Liquid metal modified hexagonal boron nitride flakes for efficient electromagnetic wave absorption and thermal management

The rapid advancement of fifth-generation (5G) communication and high-power electronic devices has revolutionized modern life, yet it also brings about dual challenges of electromagnetic wave (EMW) pollution and heat accumulation, which severely threaten the stability and service life of integrated components. While hexagonal boron nitride (h-BN) is a promising candidate for thermal management due to its high thermal conductivity and chemical stability, its inherent electrical insulation and chemical inertness significantly limit its ability to absorb EMWs. Achieving simultaneous high-efficiency EMW absorption and thermal conductivity in a single BN-based composite remains a significant challenge, as traditional modification methods often involve complex processes or harsh chemicals.

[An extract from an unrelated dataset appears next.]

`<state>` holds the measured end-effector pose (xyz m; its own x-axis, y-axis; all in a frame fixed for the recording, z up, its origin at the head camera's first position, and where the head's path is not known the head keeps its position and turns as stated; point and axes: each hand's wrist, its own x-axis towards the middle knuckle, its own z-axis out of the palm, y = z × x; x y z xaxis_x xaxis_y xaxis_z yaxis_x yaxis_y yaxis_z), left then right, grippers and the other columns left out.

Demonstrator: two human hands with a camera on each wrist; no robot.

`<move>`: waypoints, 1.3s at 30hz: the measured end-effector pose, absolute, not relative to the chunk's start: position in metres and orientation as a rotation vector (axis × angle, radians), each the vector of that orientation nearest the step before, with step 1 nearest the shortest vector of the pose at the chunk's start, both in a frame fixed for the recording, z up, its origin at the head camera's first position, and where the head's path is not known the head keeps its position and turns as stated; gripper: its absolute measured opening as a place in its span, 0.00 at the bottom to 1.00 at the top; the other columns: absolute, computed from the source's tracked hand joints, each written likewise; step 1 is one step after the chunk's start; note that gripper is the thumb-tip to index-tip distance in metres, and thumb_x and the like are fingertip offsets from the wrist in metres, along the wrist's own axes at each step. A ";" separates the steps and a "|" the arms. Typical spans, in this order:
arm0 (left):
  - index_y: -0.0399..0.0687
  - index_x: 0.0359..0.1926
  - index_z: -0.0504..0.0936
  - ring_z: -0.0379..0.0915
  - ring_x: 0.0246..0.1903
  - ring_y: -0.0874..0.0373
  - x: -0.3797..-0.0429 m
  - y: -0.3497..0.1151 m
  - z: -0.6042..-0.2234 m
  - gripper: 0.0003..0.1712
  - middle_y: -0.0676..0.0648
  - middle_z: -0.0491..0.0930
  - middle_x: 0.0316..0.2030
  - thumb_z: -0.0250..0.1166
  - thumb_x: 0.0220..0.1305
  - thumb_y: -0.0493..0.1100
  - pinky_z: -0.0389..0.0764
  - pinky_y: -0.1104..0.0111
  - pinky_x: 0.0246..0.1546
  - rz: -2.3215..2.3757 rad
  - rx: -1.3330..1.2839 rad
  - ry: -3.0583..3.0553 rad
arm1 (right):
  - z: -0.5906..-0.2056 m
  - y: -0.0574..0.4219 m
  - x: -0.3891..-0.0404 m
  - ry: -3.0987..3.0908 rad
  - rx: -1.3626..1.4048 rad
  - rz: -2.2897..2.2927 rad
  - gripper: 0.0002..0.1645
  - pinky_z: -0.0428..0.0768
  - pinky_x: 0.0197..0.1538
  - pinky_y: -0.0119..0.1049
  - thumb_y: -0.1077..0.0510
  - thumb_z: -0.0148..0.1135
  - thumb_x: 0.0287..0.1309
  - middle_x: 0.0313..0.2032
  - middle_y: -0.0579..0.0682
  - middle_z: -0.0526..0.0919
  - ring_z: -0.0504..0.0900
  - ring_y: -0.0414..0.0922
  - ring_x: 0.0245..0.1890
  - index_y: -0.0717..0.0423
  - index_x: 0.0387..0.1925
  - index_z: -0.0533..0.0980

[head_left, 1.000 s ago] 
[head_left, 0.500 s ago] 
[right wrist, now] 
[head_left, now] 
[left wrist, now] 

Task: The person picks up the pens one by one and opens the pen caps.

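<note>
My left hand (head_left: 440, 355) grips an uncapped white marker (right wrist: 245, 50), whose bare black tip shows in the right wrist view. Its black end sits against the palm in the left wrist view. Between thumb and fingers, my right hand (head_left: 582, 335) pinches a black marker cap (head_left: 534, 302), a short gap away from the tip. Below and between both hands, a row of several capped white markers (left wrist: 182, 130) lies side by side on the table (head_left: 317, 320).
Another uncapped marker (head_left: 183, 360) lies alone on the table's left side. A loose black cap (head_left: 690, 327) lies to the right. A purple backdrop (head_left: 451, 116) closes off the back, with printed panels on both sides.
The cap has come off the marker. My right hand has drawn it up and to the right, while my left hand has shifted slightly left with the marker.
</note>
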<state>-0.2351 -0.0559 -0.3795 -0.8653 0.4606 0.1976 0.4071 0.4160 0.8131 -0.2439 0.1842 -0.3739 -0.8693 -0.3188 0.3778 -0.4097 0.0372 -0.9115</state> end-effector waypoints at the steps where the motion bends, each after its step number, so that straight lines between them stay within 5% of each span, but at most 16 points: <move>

Recently, a research team led by Yuanlie Yu from the Lanzhou Institute of Chemical Physics, Chinese Academy of Sciences, developed a simple and scalable mechanochemical strategy to modify hexagonal boron nitride flakes (BNFs) using liquid metal (LM). This innovative approach utilizes the unique fluidic deformability of liquid metal to effectively activate the inert surface of BNFs, forming coordination interactions that generate abundant interfacial polarization centers. Consequently, the optimized H-BNF@LM composites exhibit remarkable EMW absorption performance, achieving a minimum reflection loss of -48.4 dB and a broad effective absorption bandwidth of 5.76 GHz.

To demonstrate practical application potential, the team integrated these composites into an aramid nanofiber (ANF) matrix to create flexible films. The H-BNF@LM/ANF films establish continuous thermal conduction networks, reaching a thermal conductivity of 0.54 W·m-1K-1, which is nearly five times higher than that of pure ANF films. Beyond these core functions, the composite films demonstrate excellent flexibility and remarkable flame retardancy, ensuring reliability even in extreme environments. This work provides an efficient and scalable route for designing next generation multifunctional composites.

The team published their work in Journal of Advanced Ceramics on November 14, 2025.

“In this study, we develope a scalable mechanochemical activation strategy in which liquid metal is directly used to modify hexagonal boron nitride flakes, avoiding corrosive solvents and multi-step reactions required in conventional chemical functionalization,” said Professor Yuanlie Yu from the Lanzhou Institute of Chemical Physics, Chinese Academy of Sciences. “The unique BNF@LM heterointerface greatly enhances dielectric polarization loss while preserving the intrinsic high thermal conductivity of h-BN, enabling efficient electromagnetic wave attenuation and rapid heat dissipation. When incorporated into the ANF matrix, the modified BNF@LM further forms continuous thermal pathways, significantly improving the thermal management and flame-retardant performance of the composite film.”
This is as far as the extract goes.